** WHAT YOU NEED TO DO **
Please output exactly the part of the records below that opens with the line containing "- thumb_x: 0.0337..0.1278" and closes with the line containing "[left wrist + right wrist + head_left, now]", both lines included, and nothing else.

Top of DATA RECORDS

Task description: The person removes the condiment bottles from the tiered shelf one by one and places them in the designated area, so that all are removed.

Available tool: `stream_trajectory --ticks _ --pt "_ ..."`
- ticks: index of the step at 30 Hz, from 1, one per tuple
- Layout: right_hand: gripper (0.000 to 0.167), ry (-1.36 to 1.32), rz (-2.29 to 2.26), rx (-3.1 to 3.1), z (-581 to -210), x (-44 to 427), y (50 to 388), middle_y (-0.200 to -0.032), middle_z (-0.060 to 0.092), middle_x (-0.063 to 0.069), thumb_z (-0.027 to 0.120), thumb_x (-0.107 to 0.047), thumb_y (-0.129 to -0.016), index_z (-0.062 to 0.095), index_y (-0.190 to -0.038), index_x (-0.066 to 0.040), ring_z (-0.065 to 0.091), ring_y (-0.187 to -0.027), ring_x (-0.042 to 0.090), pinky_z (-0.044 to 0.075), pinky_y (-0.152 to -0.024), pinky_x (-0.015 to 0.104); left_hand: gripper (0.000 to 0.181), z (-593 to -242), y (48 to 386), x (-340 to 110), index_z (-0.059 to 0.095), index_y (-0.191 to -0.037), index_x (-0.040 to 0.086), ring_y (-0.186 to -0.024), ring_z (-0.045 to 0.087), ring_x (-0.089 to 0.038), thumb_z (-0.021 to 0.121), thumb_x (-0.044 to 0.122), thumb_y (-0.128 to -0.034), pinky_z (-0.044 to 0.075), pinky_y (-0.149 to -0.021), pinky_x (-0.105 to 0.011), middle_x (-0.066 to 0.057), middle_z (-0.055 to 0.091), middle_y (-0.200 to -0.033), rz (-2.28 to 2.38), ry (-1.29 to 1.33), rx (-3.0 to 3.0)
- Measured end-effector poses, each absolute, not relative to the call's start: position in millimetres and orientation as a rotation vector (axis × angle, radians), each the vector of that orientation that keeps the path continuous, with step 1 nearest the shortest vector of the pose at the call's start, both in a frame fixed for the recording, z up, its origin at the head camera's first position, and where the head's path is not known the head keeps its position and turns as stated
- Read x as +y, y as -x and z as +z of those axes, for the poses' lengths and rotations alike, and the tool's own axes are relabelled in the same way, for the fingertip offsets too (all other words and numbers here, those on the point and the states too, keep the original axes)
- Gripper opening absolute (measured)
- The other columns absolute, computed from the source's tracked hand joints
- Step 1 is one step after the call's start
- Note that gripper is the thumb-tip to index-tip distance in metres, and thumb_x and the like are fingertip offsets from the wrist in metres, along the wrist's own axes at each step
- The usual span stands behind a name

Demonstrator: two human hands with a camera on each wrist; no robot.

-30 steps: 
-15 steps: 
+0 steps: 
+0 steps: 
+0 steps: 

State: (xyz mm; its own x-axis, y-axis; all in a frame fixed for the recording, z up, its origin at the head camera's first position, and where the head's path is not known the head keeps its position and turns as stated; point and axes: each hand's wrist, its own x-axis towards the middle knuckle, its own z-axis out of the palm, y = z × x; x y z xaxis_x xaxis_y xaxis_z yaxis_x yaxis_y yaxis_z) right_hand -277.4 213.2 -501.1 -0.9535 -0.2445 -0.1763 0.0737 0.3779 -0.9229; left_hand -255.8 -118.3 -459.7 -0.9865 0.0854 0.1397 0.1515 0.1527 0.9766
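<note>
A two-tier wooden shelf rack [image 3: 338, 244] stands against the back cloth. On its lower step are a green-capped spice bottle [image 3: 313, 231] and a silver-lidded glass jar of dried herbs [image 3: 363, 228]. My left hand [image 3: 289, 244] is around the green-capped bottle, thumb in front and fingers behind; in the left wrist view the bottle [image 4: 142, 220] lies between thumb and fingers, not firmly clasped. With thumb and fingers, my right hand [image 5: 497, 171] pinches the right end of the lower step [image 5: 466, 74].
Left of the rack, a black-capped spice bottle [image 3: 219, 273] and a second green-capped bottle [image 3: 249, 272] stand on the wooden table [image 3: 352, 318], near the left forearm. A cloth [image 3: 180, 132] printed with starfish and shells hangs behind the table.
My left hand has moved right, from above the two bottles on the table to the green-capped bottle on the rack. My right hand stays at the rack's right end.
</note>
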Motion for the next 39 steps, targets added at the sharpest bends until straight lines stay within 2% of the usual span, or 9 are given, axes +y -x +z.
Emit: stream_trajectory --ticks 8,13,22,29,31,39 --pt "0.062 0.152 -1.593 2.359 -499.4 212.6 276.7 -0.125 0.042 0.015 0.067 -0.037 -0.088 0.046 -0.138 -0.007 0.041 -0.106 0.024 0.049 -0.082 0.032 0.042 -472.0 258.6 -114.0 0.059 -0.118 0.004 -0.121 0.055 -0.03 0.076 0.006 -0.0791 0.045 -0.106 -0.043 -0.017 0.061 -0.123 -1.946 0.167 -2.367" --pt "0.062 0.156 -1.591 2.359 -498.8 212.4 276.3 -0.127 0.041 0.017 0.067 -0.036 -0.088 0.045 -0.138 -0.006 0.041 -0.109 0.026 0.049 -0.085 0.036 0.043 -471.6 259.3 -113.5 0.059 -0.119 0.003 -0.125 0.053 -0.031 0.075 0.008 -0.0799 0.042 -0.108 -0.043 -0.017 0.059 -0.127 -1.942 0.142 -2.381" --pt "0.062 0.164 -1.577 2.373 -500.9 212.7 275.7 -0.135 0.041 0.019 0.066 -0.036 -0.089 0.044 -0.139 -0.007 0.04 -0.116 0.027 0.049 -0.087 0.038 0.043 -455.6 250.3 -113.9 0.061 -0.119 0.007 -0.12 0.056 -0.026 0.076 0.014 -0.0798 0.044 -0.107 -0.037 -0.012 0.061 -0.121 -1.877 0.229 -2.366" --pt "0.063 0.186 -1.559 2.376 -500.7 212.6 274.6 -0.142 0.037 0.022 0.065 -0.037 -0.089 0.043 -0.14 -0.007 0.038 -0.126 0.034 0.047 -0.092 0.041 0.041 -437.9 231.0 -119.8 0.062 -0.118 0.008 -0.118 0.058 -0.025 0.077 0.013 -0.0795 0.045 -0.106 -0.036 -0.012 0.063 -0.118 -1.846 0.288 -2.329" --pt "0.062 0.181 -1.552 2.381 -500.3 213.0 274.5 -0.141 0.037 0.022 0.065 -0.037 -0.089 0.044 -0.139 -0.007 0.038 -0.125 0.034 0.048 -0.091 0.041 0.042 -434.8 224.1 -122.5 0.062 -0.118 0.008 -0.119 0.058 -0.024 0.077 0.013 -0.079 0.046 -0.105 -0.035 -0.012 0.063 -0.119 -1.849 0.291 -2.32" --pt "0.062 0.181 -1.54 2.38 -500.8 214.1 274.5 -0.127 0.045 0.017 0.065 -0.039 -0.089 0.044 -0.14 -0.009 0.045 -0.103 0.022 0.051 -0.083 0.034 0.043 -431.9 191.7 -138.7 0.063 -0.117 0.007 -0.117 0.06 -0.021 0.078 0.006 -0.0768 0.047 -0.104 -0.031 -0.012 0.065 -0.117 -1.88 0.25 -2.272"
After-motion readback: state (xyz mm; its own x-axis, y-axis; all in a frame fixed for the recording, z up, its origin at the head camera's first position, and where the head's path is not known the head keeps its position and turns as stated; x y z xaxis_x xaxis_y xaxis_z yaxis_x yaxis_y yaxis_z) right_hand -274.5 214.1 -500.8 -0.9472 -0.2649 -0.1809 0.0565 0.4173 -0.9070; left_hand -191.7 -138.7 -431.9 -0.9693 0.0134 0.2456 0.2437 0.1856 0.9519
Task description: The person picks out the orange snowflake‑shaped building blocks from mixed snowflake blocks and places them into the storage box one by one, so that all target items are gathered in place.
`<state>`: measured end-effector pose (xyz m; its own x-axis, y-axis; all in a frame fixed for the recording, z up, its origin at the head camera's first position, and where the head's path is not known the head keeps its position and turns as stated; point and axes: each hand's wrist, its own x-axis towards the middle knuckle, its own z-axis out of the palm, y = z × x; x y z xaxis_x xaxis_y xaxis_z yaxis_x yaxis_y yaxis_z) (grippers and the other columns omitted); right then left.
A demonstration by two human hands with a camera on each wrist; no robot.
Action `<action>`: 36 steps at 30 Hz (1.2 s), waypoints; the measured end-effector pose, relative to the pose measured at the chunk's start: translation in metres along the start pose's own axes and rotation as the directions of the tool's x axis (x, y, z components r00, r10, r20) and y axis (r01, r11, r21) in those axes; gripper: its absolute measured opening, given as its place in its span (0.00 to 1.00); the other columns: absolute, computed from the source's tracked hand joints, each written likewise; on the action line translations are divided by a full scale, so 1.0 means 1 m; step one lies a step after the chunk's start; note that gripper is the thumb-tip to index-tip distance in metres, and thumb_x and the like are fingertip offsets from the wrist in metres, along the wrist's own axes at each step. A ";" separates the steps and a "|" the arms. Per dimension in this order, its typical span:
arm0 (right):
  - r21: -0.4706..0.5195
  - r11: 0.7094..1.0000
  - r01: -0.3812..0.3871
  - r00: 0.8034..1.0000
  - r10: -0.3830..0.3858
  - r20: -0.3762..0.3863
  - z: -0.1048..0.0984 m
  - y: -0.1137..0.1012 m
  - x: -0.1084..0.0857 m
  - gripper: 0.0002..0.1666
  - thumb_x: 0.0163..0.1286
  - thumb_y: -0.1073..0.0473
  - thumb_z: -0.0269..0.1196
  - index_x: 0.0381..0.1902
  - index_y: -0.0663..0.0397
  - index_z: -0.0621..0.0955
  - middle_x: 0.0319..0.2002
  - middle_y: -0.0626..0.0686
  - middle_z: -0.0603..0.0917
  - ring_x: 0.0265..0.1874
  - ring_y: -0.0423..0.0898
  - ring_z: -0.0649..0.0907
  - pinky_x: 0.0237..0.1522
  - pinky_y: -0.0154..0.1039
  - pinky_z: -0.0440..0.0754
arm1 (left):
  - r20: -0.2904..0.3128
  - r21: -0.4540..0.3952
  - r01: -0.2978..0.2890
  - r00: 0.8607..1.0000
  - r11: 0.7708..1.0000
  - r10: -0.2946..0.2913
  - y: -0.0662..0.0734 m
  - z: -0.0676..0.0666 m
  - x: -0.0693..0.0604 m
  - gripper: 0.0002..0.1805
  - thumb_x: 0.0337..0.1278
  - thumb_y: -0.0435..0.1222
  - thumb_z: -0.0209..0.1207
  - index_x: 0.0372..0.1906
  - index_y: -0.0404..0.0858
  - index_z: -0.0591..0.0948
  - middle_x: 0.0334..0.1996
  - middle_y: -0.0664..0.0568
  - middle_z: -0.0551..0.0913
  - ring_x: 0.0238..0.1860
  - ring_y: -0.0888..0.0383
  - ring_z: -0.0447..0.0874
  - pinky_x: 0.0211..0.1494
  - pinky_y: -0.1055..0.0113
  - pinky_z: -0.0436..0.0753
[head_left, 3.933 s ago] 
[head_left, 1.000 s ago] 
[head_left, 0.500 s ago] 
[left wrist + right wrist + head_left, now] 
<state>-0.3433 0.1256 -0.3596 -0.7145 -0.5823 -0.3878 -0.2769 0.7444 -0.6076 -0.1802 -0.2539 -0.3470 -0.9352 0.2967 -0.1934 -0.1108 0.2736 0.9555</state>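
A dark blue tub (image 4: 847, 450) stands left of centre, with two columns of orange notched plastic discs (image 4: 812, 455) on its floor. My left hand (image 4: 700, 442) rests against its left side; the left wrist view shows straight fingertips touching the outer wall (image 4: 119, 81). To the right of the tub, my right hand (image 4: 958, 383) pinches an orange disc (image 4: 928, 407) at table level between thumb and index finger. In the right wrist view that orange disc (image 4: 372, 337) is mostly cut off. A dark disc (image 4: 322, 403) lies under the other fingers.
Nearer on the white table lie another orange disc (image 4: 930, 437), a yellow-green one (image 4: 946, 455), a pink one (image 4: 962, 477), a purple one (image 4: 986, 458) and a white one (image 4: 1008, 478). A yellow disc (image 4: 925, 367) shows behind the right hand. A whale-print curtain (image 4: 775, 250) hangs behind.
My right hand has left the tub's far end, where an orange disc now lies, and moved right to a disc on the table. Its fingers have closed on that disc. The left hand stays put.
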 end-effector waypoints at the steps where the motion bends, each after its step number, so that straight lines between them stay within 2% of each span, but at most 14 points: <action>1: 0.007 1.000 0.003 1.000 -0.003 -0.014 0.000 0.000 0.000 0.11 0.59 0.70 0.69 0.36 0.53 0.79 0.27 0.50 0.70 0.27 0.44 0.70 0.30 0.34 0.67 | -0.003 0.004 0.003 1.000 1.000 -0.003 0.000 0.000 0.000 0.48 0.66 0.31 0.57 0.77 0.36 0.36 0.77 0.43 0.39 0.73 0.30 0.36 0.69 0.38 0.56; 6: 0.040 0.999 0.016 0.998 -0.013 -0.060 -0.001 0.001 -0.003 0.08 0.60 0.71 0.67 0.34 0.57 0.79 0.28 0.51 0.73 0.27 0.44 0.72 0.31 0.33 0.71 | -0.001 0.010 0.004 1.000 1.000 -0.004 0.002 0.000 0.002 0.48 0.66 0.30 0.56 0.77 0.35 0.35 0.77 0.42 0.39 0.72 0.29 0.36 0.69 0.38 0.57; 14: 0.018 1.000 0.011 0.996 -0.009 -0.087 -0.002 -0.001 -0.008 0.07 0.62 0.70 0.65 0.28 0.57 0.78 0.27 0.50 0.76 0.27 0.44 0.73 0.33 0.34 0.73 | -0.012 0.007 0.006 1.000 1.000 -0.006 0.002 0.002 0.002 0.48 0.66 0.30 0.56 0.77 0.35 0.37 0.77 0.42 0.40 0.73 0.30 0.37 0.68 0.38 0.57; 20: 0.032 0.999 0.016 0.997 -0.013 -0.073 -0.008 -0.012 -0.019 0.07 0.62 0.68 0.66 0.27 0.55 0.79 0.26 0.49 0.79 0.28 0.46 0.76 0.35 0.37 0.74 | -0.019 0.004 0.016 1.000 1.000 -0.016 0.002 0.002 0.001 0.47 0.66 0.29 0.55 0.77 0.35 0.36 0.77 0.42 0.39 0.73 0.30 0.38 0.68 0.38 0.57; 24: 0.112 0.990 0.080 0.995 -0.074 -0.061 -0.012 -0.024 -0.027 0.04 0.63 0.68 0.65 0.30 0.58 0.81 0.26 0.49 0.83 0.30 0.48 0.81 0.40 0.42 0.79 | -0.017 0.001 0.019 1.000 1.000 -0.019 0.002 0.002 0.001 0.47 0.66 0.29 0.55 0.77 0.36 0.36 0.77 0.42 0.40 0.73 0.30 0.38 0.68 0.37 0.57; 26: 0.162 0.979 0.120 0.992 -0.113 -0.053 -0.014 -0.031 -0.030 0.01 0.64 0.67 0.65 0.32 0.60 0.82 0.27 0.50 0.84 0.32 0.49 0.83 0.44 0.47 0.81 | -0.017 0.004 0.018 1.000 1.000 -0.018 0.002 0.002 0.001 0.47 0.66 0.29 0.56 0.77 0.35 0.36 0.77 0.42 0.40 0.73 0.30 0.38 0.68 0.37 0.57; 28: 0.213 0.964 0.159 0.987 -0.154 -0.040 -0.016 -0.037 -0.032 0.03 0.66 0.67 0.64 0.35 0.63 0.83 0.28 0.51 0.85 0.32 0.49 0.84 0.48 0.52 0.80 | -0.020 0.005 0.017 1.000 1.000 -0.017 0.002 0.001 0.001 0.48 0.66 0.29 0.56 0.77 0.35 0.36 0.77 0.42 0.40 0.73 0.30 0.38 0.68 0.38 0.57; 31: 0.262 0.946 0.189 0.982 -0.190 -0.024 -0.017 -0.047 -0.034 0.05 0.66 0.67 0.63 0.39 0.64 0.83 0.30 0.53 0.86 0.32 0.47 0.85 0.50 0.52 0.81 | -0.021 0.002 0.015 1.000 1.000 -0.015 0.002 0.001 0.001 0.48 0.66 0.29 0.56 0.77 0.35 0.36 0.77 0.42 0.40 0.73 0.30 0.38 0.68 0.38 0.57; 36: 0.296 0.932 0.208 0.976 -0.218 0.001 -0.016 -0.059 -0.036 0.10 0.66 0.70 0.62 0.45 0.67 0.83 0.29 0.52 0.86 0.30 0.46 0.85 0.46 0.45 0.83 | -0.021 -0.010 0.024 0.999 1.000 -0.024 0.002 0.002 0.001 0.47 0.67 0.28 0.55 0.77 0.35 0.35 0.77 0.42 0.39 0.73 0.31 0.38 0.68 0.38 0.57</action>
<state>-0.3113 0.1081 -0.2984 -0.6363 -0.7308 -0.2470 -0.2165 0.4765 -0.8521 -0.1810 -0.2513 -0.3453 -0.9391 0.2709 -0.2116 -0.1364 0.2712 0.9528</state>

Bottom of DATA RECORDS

** COMPLETED TASK **
  - thumb_x: 0.0337..0.1278
  - thumb_y: -0.0435..0.1222
  - thumb_z: -0.0209..0.1207
  - index_x: 0.0372..0.1906
  - index_y: -0.0404..0.0858
  - index_z: -0.0591..0.0948
  - middle_x: 0.0334..0.1996
  - middle_y: -0.0664..0.0568
  - middle_z: -0.0551..0.0913
  - ring_x: 0.0238..0.1860
  - ring_y: -0.0888..0.0383
  - ring_z: -0.0447..0.0874
  - pinky_x: 0.0211..0.1494
  - pinky_y: -0.1055..0.0113
  - pinky_z: -0.0436..0.0753
[head_left, 3.933 s ago] 
[head_left, 1.000 s ago] 
[head_left, 0.500 s ago] 
[left wrist + right wrist + head_left, now] 

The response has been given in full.